> Activity: List every line below containing "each".

> Material for the task:
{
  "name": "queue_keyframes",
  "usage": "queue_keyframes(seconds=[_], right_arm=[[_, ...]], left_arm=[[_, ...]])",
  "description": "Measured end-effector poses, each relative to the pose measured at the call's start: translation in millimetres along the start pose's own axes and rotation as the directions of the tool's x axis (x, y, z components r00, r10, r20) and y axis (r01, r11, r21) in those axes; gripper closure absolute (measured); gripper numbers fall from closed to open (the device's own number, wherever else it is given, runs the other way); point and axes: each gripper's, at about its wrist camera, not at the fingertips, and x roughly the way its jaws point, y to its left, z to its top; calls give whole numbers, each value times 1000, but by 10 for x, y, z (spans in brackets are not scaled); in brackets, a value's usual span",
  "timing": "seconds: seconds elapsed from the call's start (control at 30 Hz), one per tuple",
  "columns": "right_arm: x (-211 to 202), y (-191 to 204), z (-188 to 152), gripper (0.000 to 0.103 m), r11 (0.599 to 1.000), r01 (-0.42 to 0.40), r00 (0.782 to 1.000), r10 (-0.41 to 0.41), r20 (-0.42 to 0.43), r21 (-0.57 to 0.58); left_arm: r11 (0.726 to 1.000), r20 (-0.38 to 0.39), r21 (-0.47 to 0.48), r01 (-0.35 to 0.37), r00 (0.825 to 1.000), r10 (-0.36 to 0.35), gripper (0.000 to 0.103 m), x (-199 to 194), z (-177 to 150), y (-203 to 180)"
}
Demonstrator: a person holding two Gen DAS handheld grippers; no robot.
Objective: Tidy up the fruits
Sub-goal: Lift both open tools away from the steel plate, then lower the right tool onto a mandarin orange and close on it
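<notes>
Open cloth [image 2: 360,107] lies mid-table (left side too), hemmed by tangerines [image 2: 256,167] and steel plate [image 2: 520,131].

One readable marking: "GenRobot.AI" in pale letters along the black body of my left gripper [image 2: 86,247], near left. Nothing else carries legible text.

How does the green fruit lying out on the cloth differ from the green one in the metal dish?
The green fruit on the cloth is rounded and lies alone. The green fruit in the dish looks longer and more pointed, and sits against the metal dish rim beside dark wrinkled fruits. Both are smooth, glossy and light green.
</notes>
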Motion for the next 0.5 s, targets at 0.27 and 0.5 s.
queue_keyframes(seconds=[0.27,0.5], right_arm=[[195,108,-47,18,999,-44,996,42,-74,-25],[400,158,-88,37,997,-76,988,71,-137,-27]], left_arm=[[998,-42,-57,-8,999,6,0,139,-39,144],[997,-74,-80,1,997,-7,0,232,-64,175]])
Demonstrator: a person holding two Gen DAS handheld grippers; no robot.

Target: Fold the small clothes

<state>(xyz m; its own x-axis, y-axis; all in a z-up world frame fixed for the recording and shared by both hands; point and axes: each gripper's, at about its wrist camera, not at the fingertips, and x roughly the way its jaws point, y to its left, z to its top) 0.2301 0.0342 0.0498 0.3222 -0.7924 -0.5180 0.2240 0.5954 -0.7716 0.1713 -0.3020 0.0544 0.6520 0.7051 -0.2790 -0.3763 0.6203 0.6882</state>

> Response for this exercise:
  "description": "Measured end-effector poses, each relative to the pose measured at the call's start: translation in millimetres along the start pose's own axes and rotation as the directions of the tool's x axis (x, y, z components r00, r10, r20) and y axis (r01, r11, r21) in those axes; gripper closure absolute (measured); gripper numbers fall from closed to open (the device's own number, wherever else it is given, runs the other way); point and axes: each gripper's, at about its wrist camera, not at the fingertips, and x roughly the way its jaws point, y to its left, z to its top; calls give whole numbers, each value times 1000, but by 10 for x, y, z (spans in brackets are not scaled); in brackets, a value's usual span",
<state>(xyz m; its own x-axis, y-axis; all in a z-up world frame fixed for the recording and shared by both hands; point and axes: each gripper's, at about its wrist camera, not at the fingertips, and x roughly the way its jaws point, y to its left, z to its top) 0.2301 0.0342 0.0498 0.3222 -0.7924 -0.5180 0.2240 0.5954 -0.7716 0.1713 -0.3020 0.0544 0.6520 0.7051 -0.2790 -0.3763 0.6203 0.6882</state>

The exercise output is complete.